In all, Ms. Gleitze made eight attempts, by various routes, to swim the North Channel. Her last, on 16 September 1929, from Rubha na Lice, came tantalisingly close to success, but, having been in the sea for more than 11 hours, she succumbed to exhaustion just a mile and a half from Torr Head on the Antrim coast, and, on medical advice, gave up. Later that month, she returned for yet another attempt before the onset of winter, but, in the event, she spent three months on Sanda as a guest of Alexander Russell, the island's owner, and his hospitable family. As the author remarks: 'It would have been a healing time for her after the endless battles with the unyielding Irish Sea. She spent long hours in the island's caves, planning and organising future ventures, as well as writing the beginnings of her memoirs.'

I have, understandably, concentrated on the Kintyre content of this book, which constitutes but a tiny part of narrative whole, but a part, nonetheless, which will be of great interest to local readers. The book, as a whole, presents the remarkable story of a woman who was, in her time, an international celebrity when such status was less easily earned than nowadays. Ms. Gleitze was of working-class German parentage and was born in 1900 in Brighton, where she learned to swim. She would later declare: 'I know of no sensation but that of calm pleasure at the prospect of another tussle with those "calling" waves. When one loves, one is not afraid.' In 1927, she became the first woman to swim the English Channel, and, during the subsequent six years, undertook a succession of record-setting swims around the world. Her sporting and feminist credentials aside, she possessed a strong social conscience, which motivated her, in 1928, to establish the Mercedes Gleitze Homes for Destitute Men and Women; the royalties of her daughter's book will, appropriately, be donated to the Mercedes Gleitze Relief in Need Charity, administered by Family Action.

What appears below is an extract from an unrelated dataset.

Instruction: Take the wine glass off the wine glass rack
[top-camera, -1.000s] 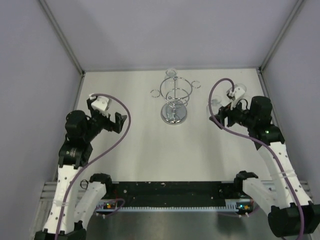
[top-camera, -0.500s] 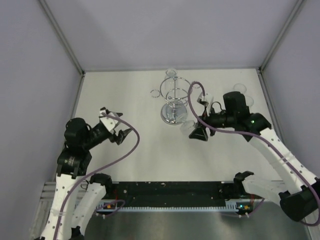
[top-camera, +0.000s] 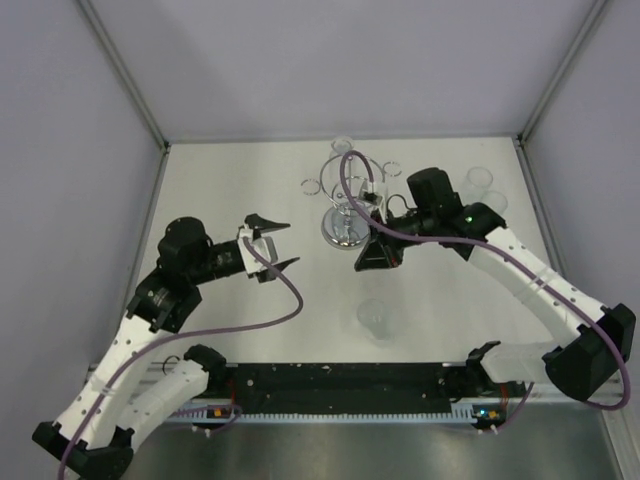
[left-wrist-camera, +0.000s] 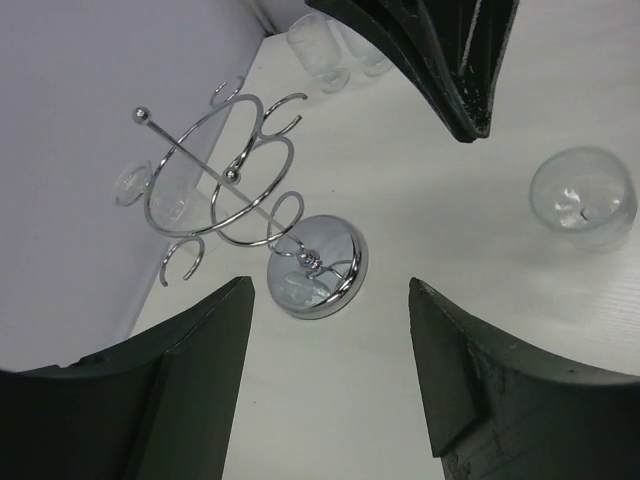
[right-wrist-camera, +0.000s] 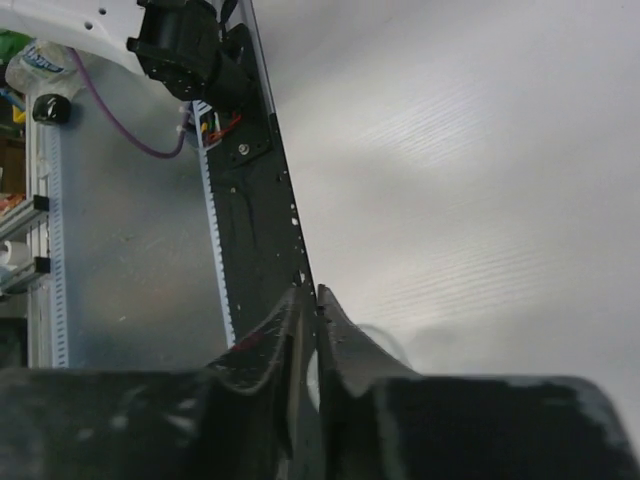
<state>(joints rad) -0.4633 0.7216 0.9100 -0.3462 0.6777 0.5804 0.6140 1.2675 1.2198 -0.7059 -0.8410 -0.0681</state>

The Macharioch Memorial Cross
Murdo MacDonald

On 6 December 2017, in the company of Alison Diamond, Archivist of the Argyll Papers at Inveraray, I was privileged to be given a mini-tour of Southend, birled along by an enthusiastic Elizabeth Marrison on her home turf. I was particularly grateful to Elizabeth for taking us to see the stone cross at Macharioch erected to the memory of George Douglas Campbell, 8th Duke of Argyll, by his widow, in 1901, the year after his death.

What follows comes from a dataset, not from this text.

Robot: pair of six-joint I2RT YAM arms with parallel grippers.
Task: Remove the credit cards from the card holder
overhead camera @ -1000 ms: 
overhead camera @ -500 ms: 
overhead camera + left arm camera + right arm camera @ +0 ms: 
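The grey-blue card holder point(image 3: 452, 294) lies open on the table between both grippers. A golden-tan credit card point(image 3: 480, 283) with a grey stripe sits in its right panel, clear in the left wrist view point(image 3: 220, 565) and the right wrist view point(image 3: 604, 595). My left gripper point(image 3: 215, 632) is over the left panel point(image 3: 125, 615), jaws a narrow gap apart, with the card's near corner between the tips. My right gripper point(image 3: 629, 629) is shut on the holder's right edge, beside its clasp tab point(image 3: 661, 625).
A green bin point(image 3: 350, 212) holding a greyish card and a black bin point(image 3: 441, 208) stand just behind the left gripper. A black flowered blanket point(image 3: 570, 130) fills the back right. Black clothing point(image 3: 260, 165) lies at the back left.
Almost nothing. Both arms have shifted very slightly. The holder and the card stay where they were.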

The memorial stands boldly upon Dun Dubh, a promontory commanding a panoramic vista across the North Channel to the Antrim hills. The cross is mounted upon a plinth bearing carved inscriptions in Gaelic, Latin and English, the whole structure being about 21 feet in height. It is constructed from red sandstone imported from the Comcockle quarry in Dumfriesshire. When new, the freshly cut stone must have stood out, startingly red, against the cool green of its hinterland.

The contractor for the hewing and erection of the monument was Neil MacArthur, mason in Campbeltown, and it could have been no easy task for him and his men to transport and then manhandle the huge blocks of stone into position.

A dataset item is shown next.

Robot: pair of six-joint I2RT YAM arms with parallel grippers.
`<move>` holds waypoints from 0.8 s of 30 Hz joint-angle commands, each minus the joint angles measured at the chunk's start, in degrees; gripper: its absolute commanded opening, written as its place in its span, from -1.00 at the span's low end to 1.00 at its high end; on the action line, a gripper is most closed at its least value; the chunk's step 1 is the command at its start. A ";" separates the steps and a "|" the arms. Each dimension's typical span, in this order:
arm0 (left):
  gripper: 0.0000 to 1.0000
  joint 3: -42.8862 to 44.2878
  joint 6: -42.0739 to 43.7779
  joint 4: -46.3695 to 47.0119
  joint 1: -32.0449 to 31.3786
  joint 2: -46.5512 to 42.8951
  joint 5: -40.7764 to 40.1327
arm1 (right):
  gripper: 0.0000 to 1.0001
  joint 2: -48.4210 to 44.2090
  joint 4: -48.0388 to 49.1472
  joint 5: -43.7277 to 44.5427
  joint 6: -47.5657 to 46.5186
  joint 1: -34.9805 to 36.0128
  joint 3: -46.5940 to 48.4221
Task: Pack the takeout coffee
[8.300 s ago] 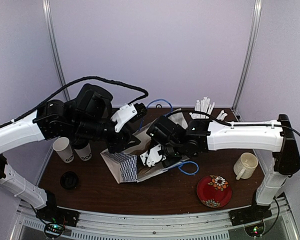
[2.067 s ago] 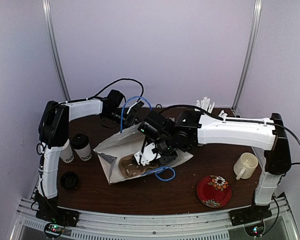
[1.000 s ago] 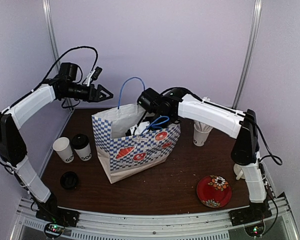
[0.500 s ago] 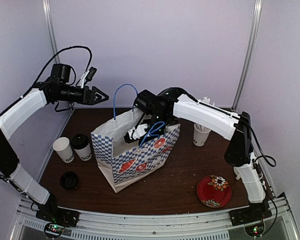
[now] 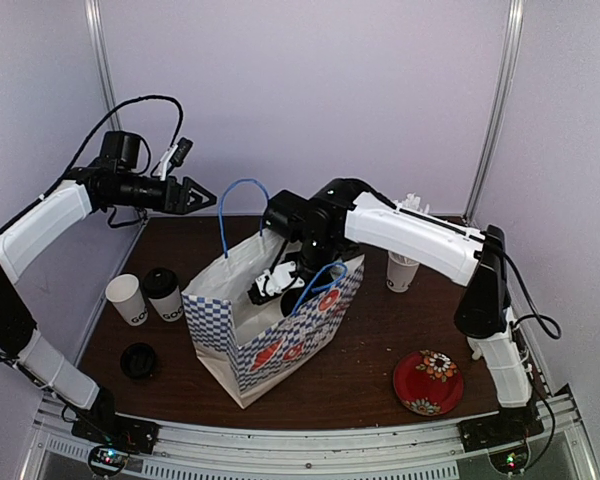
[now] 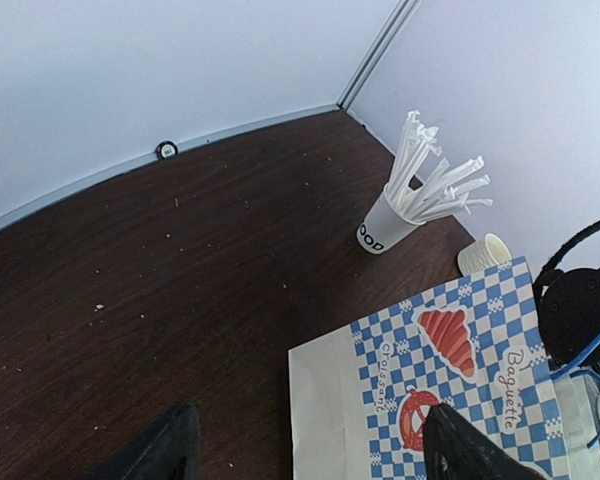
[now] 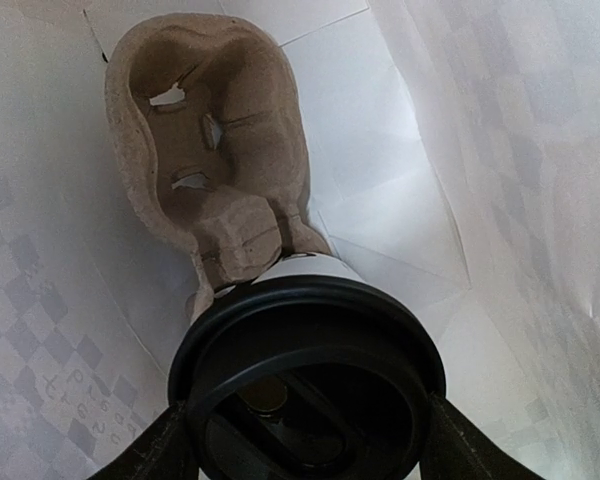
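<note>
Inside the blue-checked paper bag [image 5: 280,340], the right gripper [image 7: 305,452] clasps one black-lidded white paper cup [image 7: 310,390] near a brown pulp carrier [image 7: 210,150] — two lettered cups [image 5: 164,293] stand outside, unpacked; the left gripper [image 5: 202,193] gapes, empty.

Your dark brown table [image 5: 348,378] carries a checkered paper bag [image 5: 280,345] mid-table. Left of the bag: open paper cup [image 5: 127,299] beside lidded paper cup [image 5: 164,293], loose black lid [image 5: 138,360] in front. Right of the bag: stirrer cup [image 5: 401,270], red plate [image 5: 429,381].
</note>
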 commanded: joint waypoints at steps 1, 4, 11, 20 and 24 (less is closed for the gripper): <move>0.61 0.01 0.15 0.86 -0.04 -2.28 2.22 | 0.04 -4.54 2.26 -4.54 2.20 0.86 -8.22; 0.61 0.27 0.18 0.25 -0.04 -3.23 2.26 | 0.08 -8.32 11.90 -2.66 2.12 0.80 -15.45; 0.62 -0.54 0.13 -0.55 -0.04 -4.91 2.74 | 0.10 -4.18 9.33 -3.41 2.43 0.12 -12.50; 0.63 -1.33 -0.31 -1.63 -0.21 -7.85 4.79 | 0.43 -6.47 5.27 -3.90 2.94 0.09 -8.22; 0.66 -0.34 0.70 -4.09 -0.21 -8.76 4.61 | 0.59 -8.50 2.96 -5.25 4.05 0.27 -5.02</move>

Its inauguration was not propitious. Barely two weeks after its erection, it was cast down, the victim of an exceptionally violent easterly gale on 12 November 1901, which caused widespread havoc and loss of life throughout the British Isles. Once again, Neil MacArthur was called upon, to strengthen and re-erect the monument early in 1902.

The memorial may be of more than local significance. Its design, and presumably also its specifications, were drawn up by a woman, Helen J. D. Campbell of Blythswood. Her name is attached, almost as a footnote, to any account of a much more famous structure, St Conan's Kirk, Lochawe. This is a category A Listed Building, a strange but hugely impressive church, visited annually by thousands of tourists and a popular wedding venue. Its designer is always identified as Walter Campbell, Helen's younger brother and an amateur architect.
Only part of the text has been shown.